> **Brief**
Retype each entry. Leave nothing out.
————
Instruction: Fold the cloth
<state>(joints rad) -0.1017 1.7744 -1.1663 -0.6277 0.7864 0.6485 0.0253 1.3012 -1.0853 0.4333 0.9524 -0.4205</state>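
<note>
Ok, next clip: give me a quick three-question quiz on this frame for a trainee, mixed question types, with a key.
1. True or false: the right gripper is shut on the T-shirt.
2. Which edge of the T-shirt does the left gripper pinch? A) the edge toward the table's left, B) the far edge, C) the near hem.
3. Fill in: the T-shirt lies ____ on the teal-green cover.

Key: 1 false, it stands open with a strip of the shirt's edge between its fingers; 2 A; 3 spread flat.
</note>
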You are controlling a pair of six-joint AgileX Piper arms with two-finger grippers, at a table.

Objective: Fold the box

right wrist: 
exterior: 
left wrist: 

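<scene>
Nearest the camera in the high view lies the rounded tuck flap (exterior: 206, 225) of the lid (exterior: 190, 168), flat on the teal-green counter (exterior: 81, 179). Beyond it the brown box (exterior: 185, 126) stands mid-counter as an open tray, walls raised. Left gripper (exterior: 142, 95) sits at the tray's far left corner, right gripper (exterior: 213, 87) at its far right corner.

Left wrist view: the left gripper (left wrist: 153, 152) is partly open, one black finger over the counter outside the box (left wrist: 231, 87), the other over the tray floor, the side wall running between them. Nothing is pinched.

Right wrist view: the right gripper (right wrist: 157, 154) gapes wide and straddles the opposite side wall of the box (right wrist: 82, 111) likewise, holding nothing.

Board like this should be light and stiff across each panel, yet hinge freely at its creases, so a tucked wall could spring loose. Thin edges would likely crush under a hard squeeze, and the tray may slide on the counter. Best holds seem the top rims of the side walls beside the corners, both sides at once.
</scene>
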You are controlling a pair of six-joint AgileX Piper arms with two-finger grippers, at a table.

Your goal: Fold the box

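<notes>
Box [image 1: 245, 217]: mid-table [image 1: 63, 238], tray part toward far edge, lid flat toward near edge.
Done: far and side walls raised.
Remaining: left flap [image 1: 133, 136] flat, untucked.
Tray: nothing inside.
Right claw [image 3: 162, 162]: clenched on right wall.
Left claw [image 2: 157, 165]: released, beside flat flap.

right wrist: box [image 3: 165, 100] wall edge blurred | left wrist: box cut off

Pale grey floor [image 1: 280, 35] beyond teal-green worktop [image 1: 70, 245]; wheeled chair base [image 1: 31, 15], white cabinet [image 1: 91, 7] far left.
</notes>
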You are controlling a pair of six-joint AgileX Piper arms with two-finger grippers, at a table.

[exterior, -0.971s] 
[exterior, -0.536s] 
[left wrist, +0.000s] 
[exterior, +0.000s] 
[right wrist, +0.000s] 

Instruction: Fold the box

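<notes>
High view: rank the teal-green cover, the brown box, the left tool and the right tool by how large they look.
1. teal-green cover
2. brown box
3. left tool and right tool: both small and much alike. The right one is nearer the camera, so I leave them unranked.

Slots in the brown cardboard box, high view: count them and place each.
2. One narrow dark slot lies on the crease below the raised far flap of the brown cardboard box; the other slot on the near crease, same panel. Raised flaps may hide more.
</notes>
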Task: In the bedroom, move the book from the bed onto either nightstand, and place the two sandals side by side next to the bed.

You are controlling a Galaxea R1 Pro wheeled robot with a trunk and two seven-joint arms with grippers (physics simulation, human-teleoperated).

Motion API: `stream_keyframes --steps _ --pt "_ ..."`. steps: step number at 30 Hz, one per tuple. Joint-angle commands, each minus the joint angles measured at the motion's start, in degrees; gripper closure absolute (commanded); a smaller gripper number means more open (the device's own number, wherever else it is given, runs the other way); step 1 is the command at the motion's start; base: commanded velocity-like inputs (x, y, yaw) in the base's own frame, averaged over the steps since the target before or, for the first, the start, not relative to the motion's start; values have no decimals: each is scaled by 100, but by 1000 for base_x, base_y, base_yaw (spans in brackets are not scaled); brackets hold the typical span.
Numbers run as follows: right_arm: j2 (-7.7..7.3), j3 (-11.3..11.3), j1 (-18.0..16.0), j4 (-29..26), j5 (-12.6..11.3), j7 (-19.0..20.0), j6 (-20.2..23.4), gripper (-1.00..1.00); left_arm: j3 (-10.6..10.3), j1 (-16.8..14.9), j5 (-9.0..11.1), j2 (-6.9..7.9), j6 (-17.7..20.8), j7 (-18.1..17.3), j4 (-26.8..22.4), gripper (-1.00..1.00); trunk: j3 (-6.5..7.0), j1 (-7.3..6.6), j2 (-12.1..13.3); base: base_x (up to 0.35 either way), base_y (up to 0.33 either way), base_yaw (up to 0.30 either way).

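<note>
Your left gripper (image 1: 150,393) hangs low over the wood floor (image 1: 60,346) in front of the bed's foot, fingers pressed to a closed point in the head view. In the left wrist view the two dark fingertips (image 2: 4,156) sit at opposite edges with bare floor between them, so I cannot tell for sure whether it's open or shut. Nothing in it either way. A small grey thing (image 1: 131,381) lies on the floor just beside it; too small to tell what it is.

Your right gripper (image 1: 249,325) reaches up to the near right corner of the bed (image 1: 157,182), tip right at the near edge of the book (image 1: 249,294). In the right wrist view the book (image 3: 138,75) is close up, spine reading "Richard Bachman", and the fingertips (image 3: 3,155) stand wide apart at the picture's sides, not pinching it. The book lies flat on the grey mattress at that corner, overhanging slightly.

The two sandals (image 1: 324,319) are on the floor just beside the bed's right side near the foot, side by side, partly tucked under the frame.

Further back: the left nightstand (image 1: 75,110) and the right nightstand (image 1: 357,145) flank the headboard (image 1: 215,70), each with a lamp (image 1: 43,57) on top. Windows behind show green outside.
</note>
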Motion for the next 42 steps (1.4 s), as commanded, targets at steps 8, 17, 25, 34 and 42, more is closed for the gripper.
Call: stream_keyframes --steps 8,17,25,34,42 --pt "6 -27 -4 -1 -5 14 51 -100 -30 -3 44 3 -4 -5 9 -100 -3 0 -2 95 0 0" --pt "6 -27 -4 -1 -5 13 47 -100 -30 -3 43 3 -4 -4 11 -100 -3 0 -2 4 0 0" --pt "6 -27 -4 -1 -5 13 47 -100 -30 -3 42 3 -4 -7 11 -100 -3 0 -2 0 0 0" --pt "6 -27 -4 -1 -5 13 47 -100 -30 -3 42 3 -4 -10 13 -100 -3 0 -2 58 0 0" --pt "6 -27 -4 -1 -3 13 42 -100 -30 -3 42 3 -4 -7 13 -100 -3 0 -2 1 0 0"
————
> **Exercise result**
Instruction: Fold the cloth
<state>(joints rad) -0.1017 1.7744 -1.1663 -0.6277 0.7864 0.6485 0.0253 1.3012 -1.0853 0.4333 0.9524 -0.4205</state>
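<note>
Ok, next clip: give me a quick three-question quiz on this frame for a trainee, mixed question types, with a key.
1. True or false: the right gripper is shut on the T-shirt.
2. Which edge of the T-shirt does the left gripper pinch? A) the edge toward the table's left, B) the far edge, C) the near hem.
3. Fill in: the T-shirt lies ____ on the teal-green cover.

Key: 1 false, it stands open with a strip of the shirt's edge between its fingers; 2 A; 3 spread flat.
</note>
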You are controlling a pair of six-joint AgileX Piper arms with two-finger grippers, at a table.

Objective: Fold the box

right wrist: 
exterior: 
left wrist: 

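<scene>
Nearest the camera in the high view lies the rounded tuck flap (exterior: 206, 225) of the lid (exterior: 190, 168), flat on the teal-green counter (exterior: 81, 179). Beyond it the brown box (exterior: 185, 126) stands mid-counter as an open tray, walls raised. Left gripper (exterior: 142, 95) sits at the tray's far left corner, right gripper (exterior: 213, 87) at its far right corner.

Left wrist view: the left gripper (left wrist: 153, 152) is partly open, one black finger over the counter outside the box (left wrist: 231, 87), the other over the tray floor, the side wall running between them. Nothing is pinched.

Right wrist view: the right gripper (right wrist: 157, 154) gapes wide and straddles the opposite side wall of the box (right wrist: 82, 111) likewise, holding nothing.

Board like this should be light and stiff across each panel, yet hinge freely at its creases, so a tucked wall could spring loose. Thin edges would likely crush under a hard squeeze, and the tray may slide on the counter. Best holds seem the top rims of the side walls beside the corners, both sides at once.
</scene>
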You are controlling a pair of six-joint AgileX Piper arms with two-finger grippers, at a table.

Your goal: Fold the box

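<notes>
Box [image 1: 245, 217]: mid-table [image 1: 63, 238], tray part toward far edge, lid flat toward near edge.
Done: far and side walls raised.
Remaining: left flap [image 1: 133, 136] flat, untucked.
Tray: nothing inside.
Right claw [image 3: 162, 162]: clenched on right wall.
Left claw [image 2: 157, 165]: released, beside flat flap.

right wrist: box [image 3: 165, 100] wall edge blurred | left wrist: box cut off

Pale grey floor [image 1: 280, 35] beyond teal-green worktop [image 1: 70, 245]; wheeled chair base [image 1: 31, 15], white cabinet [image 1: 91, 7] far left.
</notes>
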You are controlling a pair of six-joint AgileX Piper arms with two-finger grippers, at a table.

[exterior, -0.971s] 
[exterior, -0.536s] 
[left wrist, +0.000s] 
[exterior, +0.000s] 
[right wrist, +0.000s] 

Instruction: Fold the box

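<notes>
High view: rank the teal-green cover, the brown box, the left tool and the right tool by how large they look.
1. teal-green cover
2. brown box
3. left tool and right tool: both small and much alike. The right one is nearer the camera, so I leave them unranked.

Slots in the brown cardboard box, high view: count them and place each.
2. One narrow dark slot lies on the crease below the raised far flap of the brown cardboard box; the other slot on the near crease, same panel. Raised flaps may hide more.
</notes>
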Task: In the bedroom, move the book from the bed onto either nightstand, and place the two sandals side by side next to the bed.

You are controlling a Galaxea R1 Pro wheeled robot with a trunk and two seven-joint arms with grippers (physics simulation, human-teleoperated).

Motion API: `stream_keyframes --steps _ --pt "_ ..."`. steps: step number at 30 Hz, one per tuple. Joint-angle commands, each minus the joint angles measured at the motion's start, in degrees; gripper closure absolute (commanded); a smaller gripper number means more open (the device's own number, wherever else it is given, runs the other way); step 1 is the command at the motion's start; base: commanded velocity-like inputs (x, y, yaw) in the base's own frame, averaged over the steps since the target before or, for the first, the start, not relative to the motion's start; values have no decimals: each is scaled by 100, but by 1000 for base_x, base_y, base_yaw (spans in brackets are not scaled); brackets hold the typical span.
Numbers run as follows: right_arm: j2 (-7.7..7.3), j3 (-11.3..11.3), j1 (-18.0..16.0), j4 (-29..26), j5 (-12.6..11.3), j7 (-19.0..20.0), j6 (-20.2..23.4), gripper (-1.00..1.00); left_arm: j3 (-10.6..10.3), j1 (-16.8..14.9), j5 (-9.0..11.1), j2 (-6.9..7.9), j6 (-17.7..20.8), j7 (-18.1..17.3), j4 (-26.8..22.4), gripper (-1.00..1.00); trunk: j3 (-6.5..7.0), j1 (-7.3..6.6), j2 (-12.1..13.3); base: base_x (up to 0.35 either way), base_y (up to 0.33 either way), base_yaw (up to 0.30 either way).

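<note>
Your left gripper (image 1: 150,393) hangs low over the wood floor (image 1: 60,346) in front of the bed's foot, fingers pressed to a closed point in the head view. In the left wrist view the two dark fingertips (image 2: 4,156) sit at opposite edges with bare floor between them, so I cannot tell for sure whether it's open or shut. Nothing in it either way. A small grey thing (image 1: 131,381) lies on the floor just beside it; too small to tell what it is.

Your right gripper (image 1: 249,325) reaches up to the near right corner of the bed (image 1: 157,182), tip right at the near edge of the book (image 1: 249,294). In the right wrist view the book (image 3: 138,75) is close up, spine reading "Richard Bachman", and the fingertips (image 3: 3,155) stand wide apart at the picture's sides, not pinching it. The book lies flat on the grey mattress at that corner, overhanging slightly.

The two sandals (image 1: 324,319) are on the floor just beside the bed's right side near the foot, side by side, partly tucked under the frame.

Further back: the left nightstand (image 1: 75,110) and the right nightstand (image 1: 357,145) flank the headboard (image 1: 215,70), each with a lamp (image 1: 43,57) on top. Windows behind show green outside.
</note>
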Motion for the next 42 steps (1.4 s), as commanded, targets at steps 8, 17, 25, 34 and 42, more is closed for the gripper.
Call: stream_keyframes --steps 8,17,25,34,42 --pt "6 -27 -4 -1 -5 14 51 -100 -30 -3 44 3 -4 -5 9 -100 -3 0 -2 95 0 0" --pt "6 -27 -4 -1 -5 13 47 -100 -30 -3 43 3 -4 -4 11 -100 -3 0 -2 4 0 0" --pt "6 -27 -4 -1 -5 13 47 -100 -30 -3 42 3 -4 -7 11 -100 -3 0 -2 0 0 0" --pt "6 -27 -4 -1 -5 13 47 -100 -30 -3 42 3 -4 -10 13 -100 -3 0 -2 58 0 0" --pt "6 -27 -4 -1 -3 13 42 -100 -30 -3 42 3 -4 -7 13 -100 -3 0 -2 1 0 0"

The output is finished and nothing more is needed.